Pemetaan pulau-pulau urgen dilakukan pemerintah. Tanpa perlindungan terhadap pulau-pulau kecil, menurut Andy, negara seolah kurang peduli pada sumber daya perikanan dan kelautan yang dicuri secara ilegal. Pemerintah terkesan baru heboh saat kasus pencurian ikan terungkap.
"Kita baru teriak-teriak setelah mengetahui besarnya potensi pulau yang dicaplok, tapi terlambat sudah dikuasai penuh oleh negara lain seperti kasus Pulau Sipadan dan Pulau Ligitan yang menjadi wilayah Malaysia," kata dia.
Seyogyanya, pulau-pulau di Indonesia diberi nama. Selain itu, ada prasasti atau tugu batas yang menandai pulau-pulau itu milik NKRI. Jangan sampai pulau-pulau kosong yang sejak lama dirawat oleh masyarakat baru digarap saat dibutuhkan negara.
"Padahal, kalau ditanyakan penduduk di dekat sana, di pulau kosong itu sudah ada batas-batas tanah milik orang lokal. Bukannya pulau tak bertuan. Namun, pemerintah yang tak menguasai dan memahami kondisi wilayah menganggapnya wilayah kosong dan menganggapnya sebagai tanah milik negara sepenuhnya yang bisa dieksploitasi semau pemerintah," kata Andy.
Kondisi itulah yang menyebabkan negara kerap berkonflik dengan masyarakat yang tinggal di pulau-pulau kecil. Apalagi, hukum adat kerap diabaikan dan masyarakat kepulauan dipaksa menerima aturan dari pusat tanpa menimbang kekhasan dari nilai-nilai adat tertentu.
"Hukum adat yang sudah berlaku semenjak ratusan tahun yang lalu. Sifat pluralitas hukum di Indonesia seringkali diabaikan, hanya hukum positif yang diberlakukan. Padahal, realitas di masyarakat berlaku hukum adat dan juga hukum agama," kata Andy.
Sekretaris Jenderal Koalisi Rakyat untuk Keadilan Perikanan (KIARA) Susan Herawati membenarkan masyarakat yang tinggal di pulau-pulau kecil kerap dianggap numpang hidup di atas tanah negara. Walhasil, pulau kecil hanya dijadikan objek pembangunan.
Itu setidaknya terlihat dari program hilirisasi nikel yang dikebut sejak era pemerintahan Joko Widodo (Jokowi). Di banyak pulau kecil, penambangan nikel seolah menafikan dampak terhadap lingkungan dan keberadaan warga setempat.

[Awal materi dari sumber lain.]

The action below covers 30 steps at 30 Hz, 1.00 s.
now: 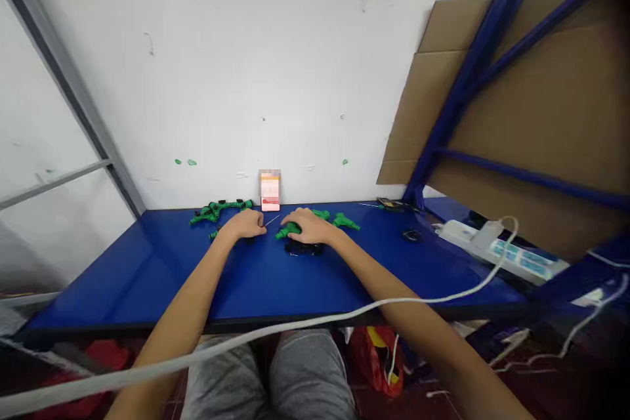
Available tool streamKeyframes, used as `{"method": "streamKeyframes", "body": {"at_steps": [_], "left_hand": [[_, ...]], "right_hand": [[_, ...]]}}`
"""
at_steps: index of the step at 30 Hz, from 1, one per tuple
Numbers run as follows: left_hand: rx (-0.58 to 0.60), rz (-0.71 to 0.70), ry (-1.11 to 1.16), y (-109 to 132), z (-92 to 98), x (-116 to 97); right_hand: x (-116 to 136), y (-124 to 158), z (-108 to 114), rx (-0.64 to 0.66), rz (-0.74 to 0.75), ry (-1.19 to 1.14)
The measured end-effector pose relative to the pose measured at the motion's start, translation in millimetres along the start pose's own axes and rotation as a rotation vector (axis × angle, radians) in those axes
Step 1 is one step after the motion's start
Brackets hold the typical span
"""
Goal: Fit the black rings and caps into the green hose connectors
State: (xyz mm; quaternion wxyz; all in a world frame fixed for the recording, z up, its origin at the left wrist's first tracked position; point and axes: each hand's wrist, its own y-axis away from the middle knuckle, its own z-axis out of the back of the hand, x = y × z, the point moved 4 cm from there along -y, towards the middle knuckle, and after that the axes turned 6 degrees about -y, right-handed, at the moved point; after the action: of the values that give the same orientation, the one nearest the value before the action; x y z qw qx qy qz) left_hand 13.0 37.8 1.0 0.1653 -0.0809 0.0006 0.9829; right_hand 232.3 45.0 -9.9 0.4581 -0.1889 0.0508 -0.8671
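Observation:
My left hand [246,224] is closed near the middle of the blue table, and a thin metal rod [272,220] sticks out from its fingertips toward the right. Its other end is hidden in the hand. My right hand [309,226] curls its thumb and fingers round a green plastic piece [287,230]. Just below that hand lie small black parts [302,249], too small to name. Beside the right wrist rests a branched green piece [346,221]. Behind the left hand is a group of joined green pieces with black ends [211,211].
A phone [270,191] with a lit screen leans on the wall. Farther right are a thin tool [371,205], a small black object [412,235] and a white power strip [502,251]. A white cable [344,317] crosses in front of my forearms. Blue frame bars [455,102] border the right.

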Motion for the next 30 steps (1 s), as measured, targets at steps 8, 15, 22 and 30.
{"method": "streamKeyframes", "body": {"at_steps": [8,15,22,30], "left_hand": [[-0.245,-0.003,0.131,10,27.0,1],[-0.303,0.005,0.780,10,25.9,2],[-0.196,-0.111,1.067,5,24.8,-10],[-0.225,-0.171,0.671,9,23.8,-19]], "right_hand": [[-5,1,5,-0.234,-0.055,-0.237],[-26,2,6,-0.559,-0.253,-0.564],[-30,-3,-11,-0.542,-0.358,-1.142],[-29,1,-7,-0.565,-0.349,-1.282]]}}
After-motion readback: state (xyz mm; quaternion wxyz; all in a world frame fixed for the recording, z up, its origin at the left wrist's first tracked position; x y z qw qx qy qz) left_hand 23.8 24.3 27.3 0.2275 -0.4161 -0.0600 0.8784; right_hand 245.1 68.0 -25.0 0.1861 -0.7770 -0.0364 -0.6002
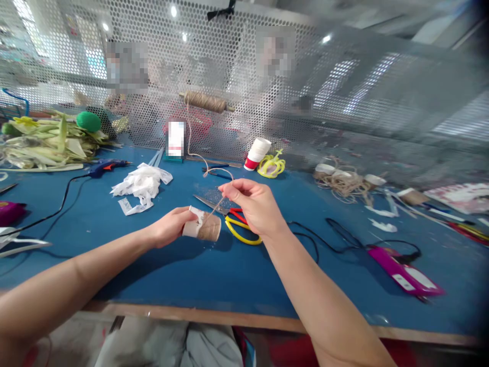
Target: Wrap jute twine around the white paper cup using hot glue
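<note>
No lettering can be read on the paper cup (201, 226), though dark marks show on its white end. The left hand (170, 227) grips that end, fingers wrapped round it, holding the cup sideways above the blue table (214, 275). The right hand (255, 204) pinches jute twine (214, 209) just above, beside yellow-handled scissors (237, 223).

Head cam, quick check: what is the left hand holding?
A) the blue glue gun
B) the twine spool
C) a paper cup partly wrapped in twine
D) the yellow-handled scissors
C: the left hand grips a paper cup lying sideways with twine wound round its far end, while the right hand pinches the twine strand running up from it; the scissors lie on the blue table behind.
</note>
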Demonstrator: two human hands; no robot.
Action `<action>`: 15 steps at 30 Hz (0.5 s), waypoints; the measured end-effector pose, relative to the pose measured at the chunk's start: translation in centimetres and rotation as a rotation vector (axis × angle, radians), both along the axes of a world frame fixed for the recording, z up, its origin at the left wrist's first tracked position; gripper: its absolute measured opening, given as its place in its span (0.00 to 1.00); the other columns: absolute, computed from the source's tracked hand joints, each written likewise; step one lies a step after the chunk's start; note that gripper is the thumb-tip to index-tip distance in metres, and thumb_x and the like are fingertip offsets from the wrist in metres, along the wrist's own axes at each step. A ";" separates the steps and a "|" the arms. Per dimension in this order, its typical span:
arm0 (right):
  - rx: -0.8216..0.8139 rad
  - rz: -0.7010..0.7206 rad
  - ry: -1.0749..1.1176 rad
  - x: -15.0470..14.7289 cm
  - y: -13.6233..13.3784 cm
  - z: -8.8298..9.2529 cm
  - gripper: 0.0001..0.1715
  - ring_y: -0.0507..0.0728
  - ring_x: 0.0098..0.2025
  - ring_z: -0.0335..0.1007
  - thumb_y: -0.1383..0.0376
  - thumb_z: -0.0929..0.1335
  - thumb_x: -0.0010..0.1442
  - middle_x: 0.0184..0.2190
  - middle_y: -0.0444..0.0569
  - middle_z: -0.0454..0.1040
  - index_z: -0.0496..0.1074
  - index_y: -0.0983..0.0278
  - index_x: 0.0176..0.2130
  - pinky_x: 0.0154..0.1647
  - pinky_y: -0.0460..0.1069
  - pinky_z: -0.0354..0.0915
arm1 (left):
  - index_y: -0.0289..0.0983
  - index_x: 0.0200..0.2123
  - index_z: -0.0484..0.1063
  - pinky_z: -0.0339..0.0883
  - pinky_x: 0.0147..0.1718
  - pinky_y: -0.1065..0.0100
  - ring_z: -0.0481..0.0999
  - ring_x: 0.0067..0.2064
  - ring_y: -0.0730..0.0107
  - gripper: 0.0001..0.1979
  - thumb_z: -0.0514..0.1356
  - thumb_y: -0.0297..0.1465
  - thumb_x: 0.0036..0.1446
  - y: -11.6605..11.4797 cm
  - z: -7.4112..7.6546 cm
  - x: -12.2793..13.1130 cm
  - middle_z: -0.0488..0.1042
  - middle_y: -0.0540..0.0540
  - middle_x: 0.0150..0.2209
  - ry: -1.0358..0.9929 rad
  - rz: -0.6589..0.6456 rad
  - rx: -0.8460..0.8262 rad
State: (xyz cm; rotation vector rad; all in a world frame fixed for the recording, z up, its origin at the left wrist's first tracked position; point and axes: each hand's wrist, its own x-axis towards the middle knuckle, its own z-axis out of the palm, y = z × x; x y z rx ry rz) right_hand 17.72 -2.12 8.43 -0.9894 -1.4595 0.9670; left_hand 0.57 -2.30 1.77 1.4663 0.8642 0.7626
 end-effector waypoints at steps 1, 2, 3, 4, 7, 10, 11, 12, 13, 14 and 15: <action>-0.002 -0.019 -0.020 0.0 0.1 -0.1 0.11 0.51 0.29 0.66 0.57 0.72 0.42 0.23 0.44 0.73 0.72 0.62 0.23 0.33 0.49 0.63 | 0.30 0.41 0.67 0.64 0.34 0.68 0.72 0.34 0.68 0.17 0.48 0.32 0.52 -0.2 0.1 0.0 0.74 0.44 0.35 -0.014 -0.015 -0.036; -0.006 -0.036 -0.040 0.0 0.2 -0.2 0.11 0.51 0.28 0.66 0.57 0.72 0.42 0.23 0.44 0.73 0.73 0.62 0.23 0.32 0.49 0.63 | 0.31 0.41 0.68 0.64 0.36 0.68 0.71 0.35 0.68 0.16 0.49 0.32 0.52 -0.4 0.3 0.0 0.73 0.45 0.35 -0.020 -0.025 -0.046; -0.008 -0.051 -0.057 0.0 0.4 -0.4 0.11 0.51 0.27 0.66 0.57 0.72 0.42 0.23 0.44 0.72 0.73 0.63 0.24 0.32 0.48 0.63 | 0.31 0.41 0.68 0.63 0.37 0.69 0.70 0.36 0.68 0.16 0.50 0.32 0.51 -0.6 0.6 0.0 0.73 0.45 0.35 -0.005 -0.034 -0.031; -0.010 -0.063 -0.068 0.0 0.6 -0.5 0.12 0.51 0.27 0.65 0.57 0.72 0.42 0.22 0.44 0.72 0.73 0.63 0.24 0.31 0.48 0.62 | 0.31 0.41 0.68 0.62 0.38 0.68 0.70 0.36 0.68 0.16 0.50 0.32 0.51 -0.9 0.9 0.0 0.73 0.46 0.35 0.016 -0.059 -0.013; -0.028 -0.070 -0.070 0.0 1.0 -1.0 0.12 0.50 0.26 0.64 0.56 0.72 0.42 0.22 0.44 0.72 0.73 0.63 0.24 0.31 0.48 0.62 | 0.31 0.42 0.68 0.61 0.41 0.67 0.69 0.39 0.66 0.16 0.50 0.31 0.51 -1.5 1.8 0.0 0.73 0.46 0.36 0.032 -0.082 0.048; -0.059 -0.064 -0.059 -0.1 1.2 -1.2 0.12 0.50 0.26 0.64 0.57 0.72 0.41 0.22 0.43 0.71 0.72 0.63 0.24 0.31 0.48 0.61 | 0.31 0.42 0.67 0.61 0.42 0.67 0.69 0.40 0.65 0.17 0.50 0.32 0.51 -1.7 2.1 0.0 0.73 0.45 0.38 0.042 -0.111 0.083; -0.064 -0.063 -0.060 -0.2 1.2 -1.3 0.12 0.50 0.26 0.64 0.58 0.72 0.41 0.22 0.43 0.71 0.72 0.63 0.24 0.31 0.48 0.61 | 0.31 0.42 0.67 0.61 0.42 0.66 0.69 0.40 0.65 0.17 0.49 0.33 0.51 -1.7 2.0 -0.1 0.73 0.45 0.38 0.047 -0.120 0.091; -0.068 -0.060 -0.064 -0.3 1.3 -1.3 0.11 0.50 0.25 0.63 0.58 0.72 0.41 0.21 0.43 0.71 0.72 0.63 0.23 0.31 0.48 0.61 | 0.31 0.42 0.67 0.61 0.42 0.66 0.69 0.40 0.65 0.17 0.49 0.33 0.51 -1.7 1.9 -0.1 0.73 0.45 0.38 0.053 -0.128 0.097; -0.071 -0.058 -0.068 -0.3 1.3 -1.4 0.11 0.50 0.25 0.63 0.58 0.72 0.41 0.21 0.43 0.71 0.72 0.63 0.23 0.30 0.48 0.61 | 0.31 0.42 0.67 0.62 0.42 0.66 0.69 0.40 0.65 0.17 0.49 0.33 0.51 -1.7 1.9 -0.2 0.73 0.45 0.39 0.057 -0.133 0.102; -0.074 -0.057 -0.072 -0.3 1.4 -1.5 0.11 0.50 0.25 0.63 0.58 0.72 0.41 0.21 0.43 0.70 0.72 0.63 0.23 0.30 0.48 0.60 | 0.31 0.42 0.67 0.62 0.42 0.66 0.69 0.40 0.65 0.17 0.49 0.33 0.51 -1.7 1.8 -0.2 0.73 0.45 0.39 0.058 -0.137 0.105; -0.078 -0.057 -0.074 -0.4 1.4 -1.6 0.12 0.50 0.25 0.63 0.58 0.72 0.41 0.21 0.43 0.70 0.72 0.63 0.23 0.30 0.48 0.60 | 0.32 0.42 0.67 0.62 0.42 0.66 0.69 0.40 0.65 0.17 0.49 0.32 0.51 -1.7 1.8 -0.2 0.73 0.45 0.39 0.055 -0.141 0.107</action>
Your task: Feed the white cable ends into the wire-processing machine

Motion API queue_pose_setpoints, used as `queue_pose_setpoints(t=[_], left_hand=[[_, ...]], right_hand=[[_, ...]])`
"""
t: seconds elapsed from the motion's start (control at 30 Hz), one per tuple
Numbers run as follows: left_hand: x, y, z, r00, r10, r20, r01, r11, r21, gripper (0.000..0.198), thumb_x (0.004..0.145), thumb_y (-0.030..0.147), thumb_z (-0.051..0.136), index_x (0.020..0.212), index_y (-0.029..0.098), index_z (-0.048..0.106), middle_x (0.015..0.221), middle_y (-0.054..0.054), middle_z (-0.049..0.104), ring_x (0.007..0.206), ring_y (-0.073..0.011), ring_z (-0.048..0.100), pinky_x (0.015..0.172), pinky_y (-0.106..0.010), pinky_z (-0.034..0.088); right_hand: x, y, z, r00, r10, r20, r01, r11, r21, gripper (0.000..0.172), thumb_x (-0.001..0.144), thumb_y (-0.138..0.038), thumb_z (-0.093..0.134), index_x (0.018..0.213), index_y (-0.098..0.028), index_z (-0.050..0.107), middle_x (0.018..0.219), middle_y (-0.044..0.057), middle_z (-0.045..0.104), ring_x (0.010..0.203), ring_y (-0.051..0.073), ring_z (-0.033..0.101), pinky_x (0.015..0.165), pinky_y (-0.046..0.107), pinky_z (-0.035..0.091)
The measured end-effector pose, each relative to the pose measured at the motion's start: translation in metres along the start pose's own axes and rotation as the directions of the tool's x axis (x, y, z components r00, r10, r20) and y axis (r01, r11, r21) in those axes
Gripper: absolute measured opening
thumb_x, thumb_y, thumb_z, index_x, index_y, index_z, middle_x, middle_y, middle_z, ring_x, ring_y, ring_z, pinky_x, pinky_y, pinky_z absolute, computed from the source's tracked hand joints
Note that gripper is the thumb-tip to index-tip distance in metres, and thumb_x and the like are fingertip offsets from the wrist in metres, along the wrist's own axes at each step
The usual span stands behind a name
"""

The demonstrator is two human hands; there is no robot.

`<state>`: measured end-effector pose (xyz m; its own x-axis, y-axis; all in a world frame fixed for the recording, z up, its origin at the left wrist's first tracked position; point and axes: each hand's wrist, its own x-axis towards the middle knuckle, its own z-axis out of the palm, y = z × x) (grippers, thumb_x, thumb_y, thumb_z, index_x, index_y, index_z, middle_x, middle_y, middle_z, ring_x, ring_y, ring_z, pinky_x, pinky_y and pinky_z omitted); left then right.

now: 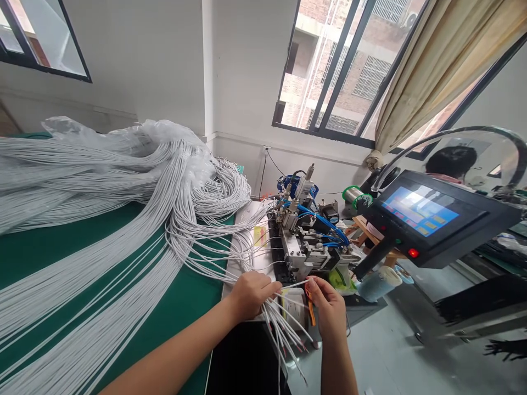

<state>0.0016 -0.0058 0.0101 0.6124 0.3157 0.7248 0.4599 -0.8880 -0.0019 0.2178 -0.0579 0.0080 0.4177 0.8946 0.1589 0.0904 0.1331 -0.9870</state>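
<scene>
My left hand is closed round a bunch of thin white cables, whose loose ends fan out below it, some with reddish tips. One cable runs from this fist to my right hand, which pinches it near its end. Just under my right fingertips is an orange-handled tool, partly hidden; I cannot tell whether the hand touches it. Beyond both hands stands a metal machine with blue air hoses. Several white cables lead across to its near left side.
Long bundles of white cable cover much of the green table, with clear plastic wrapping behind. To the right, a touchscreen panel juts out on an arm. A wire spool stands behind the machine. Another person is partly visible behind the panel.
</scene>
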Motion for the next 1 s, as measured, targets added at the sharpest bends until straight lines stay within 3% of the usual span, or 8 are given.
queue_pose_setpoints(t=[0.23,0.4,0.7,0.77,0.87,1.0], left_hand=[[0.000,0.000,0.000,0.999,0.000,0.042,0.000,1.000,-0.010,0.021,0.096,0.025,0.040,0.098,0.018,0.060,0.066,0.000,0.060,0.059,-0.0151,0.057,0.054,-0.027,0.039],[-0.001,-0.002,0.003,0.997,-0.013,0.082,0.011,1.000,0.020,0.026,0.095,0.018,0.036,0.109,0.018,0.058,0.082,-0.004,0.065,0.070,-0.0161,0.061,0.059,-0.029,0.041],[-0.002,-0.006,0.009,0.992,-0.066,0.106,0.058,0.996,0.074,0.027,0.088,0.010,0.043,0.107,0.020,0.060,0.081,-0.002,0.065,0.080,-0.0175,0.057,0.080,-0.036,0.037],[-0.002,-0.006,0.008,0.989,-0.079,0.127,0.069,0.994,0.086,0.033,0.086,0.008,0.044,0.112,0.021,0.059,0.081,-0.002,0.065,0.080,-0.0171,0.057,0.081,-0.036,0.035],[-0.002,-0.005,0.007,0.982,-0.095,0.162,0.077,0.991,0.112,0.042,0.082,0.006,0.045,0.118,0.024,0.057,0.080,-0.001,0.064,0.080,-0.0170,0.057,0.084,-0.037,0.033],[-0.002,-0.005,0.008,0.977,-0.109,0.185,0.084,0.987,0.134,0.041,0.082,0.007,0.048,0.118,0.025,0.057,0.079,-0.001,0.062,0.079,-0.0172,0.055,0.086,-0.037,0.031]], right_hand=[[0.001,0.008,0.007,0.998,-0.001,-0.058,0.001,1.000,-0.001,0.043,0.073,-0.053,0.070,0.091,-0.015,0.074,0.079,0.008,0.070,0.074,0.023,0.062,0.062,0.029,0.047],[0.007,0.011,0.004,0.992,0.074,0.101,-0.091,0.979,0.183,0.034,0.073,-0.047,0.073,0.089,-0.017,0.073,0.073,0.005,0.066,0.062,0.016,0.055,0.053,0.025,0.041],[0.016,0.016,0.005,0.966,0.073,0.248,-0.128,0.969,0.212,0.031,0.075,-0.043,0.072,0.085,-0.014,0.072,0.070,0.004,0.061,0.048,0.008,0.036,0.046,0.023,0.028],[0.018,0.016,0.004,0.966,0.090,0.243,-0.134,0.976,0.170,0.031,0.074,-0.044,0.072,0.085,-0.015,0.071,0.069,0.003,0.062,0.048,0.008,0.036,0.046,0.022,0.027],[0.023,0.015,0.000,0.968,0.099,0.231,-0.107,0.994,0.024,0.033,0.072,-0.045,0.073,0.085,-0.015,0.070,0.073,0.005,0.065,0.054,0.012,0.045,0.049,0.023,0.032],[0.029,0.018,-0.005,0.961,0.024,0.277,0.036,0.977,-0.211,0.033,0.076,-0.047,0.068,0.085,-0.015,0.068,0.079,0.007,0.067,0.066,0.019,0.056,0.056,0.026,0.040]])
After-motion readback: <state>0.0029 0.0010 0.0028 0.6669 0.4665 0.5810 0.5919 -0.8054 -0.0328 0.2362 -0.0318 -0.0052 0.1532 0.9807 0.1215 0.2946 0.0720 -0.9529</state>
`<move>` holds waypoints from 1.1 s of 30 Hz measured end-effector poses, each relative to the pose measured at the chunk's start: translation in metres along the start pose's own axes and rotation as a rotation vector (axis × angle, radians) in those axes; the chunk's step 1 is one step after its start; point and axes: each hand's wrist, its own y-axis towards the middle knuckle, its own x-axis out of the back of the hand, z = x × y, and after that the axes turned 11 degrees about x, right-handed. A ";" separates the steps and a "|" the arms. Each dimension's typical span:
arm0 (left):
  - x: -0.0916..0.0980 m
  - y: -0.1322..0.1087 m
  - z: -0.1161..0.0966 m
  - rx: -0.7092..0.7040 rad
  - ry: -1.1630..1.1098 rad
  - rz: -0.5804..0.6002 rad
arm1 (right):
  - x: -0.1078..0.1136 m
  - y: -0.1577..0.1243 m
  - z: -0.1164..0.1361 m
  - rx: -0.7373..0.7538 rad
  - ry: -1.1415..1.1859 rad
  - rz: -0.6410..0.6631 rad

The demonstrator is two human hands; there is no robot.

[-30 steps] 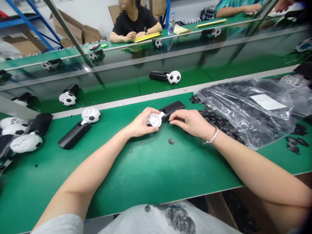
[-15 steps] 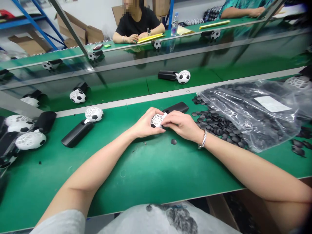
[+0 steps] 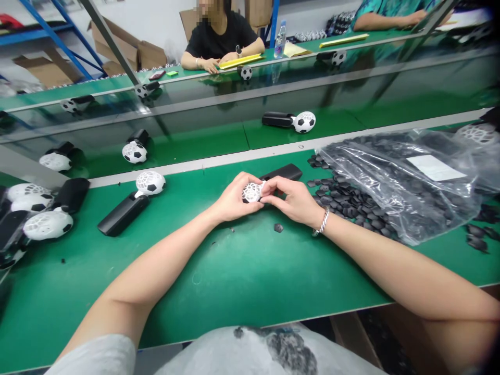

"Kandungan nikel Indonesia dominan terkandung di wilayah tersebut (pesisir dan pulau kecil). Kementerian ESDM tahun 2019 mencatat bahwa Indonesia merupakan negara dengan cadangan nikel terbesar di dunia. Cadangan nikel dunia mencapai sekitar 139 juta ton, sedangkan cadangan nikel Indonesia mencapai 72 juta ton atau menjadi negara yang menyimpan 52% cadangan nikel dunia,” kata Susan kepada Alinea.id.
U.S. Geological Survey (2025) mencatat bahwa total produksi nikel Indonesia sejak 2019 hingga 2024 adalah berkisar 8.381.000 ton. Sedangkan sejak 2022 hingga 2024, produksi nikel Indonesia sudah mencapai 50% dari produksi nikel dunia.
Susah mengatakan tingginya produksi nikel Indonesia merupakan konsekuensi program hilirisasi nikel pemerintah. Seiring itu, selama bertahun-tahun, proyek hilirisasi nikel itu telah berdampak negatif bagi masyarakat kepulauan dan pesisir di berbagai belahan Indonesia.
"Kami mencatat bahwa pertambangan nikel di pesisir dan pulau-pulau kecil berdampak pada berbagai hal, yaitu pencemaran air sungai, perubahan warna perairan laut, berkurangnya hasil tangkapan nelayan tradisional, hilangnya akses masyarakat pesisir dan pulau kecil atas ruang hidupnya seperti kebun dan mata air, relokasi, hingga kriminalisasi," kata Susan.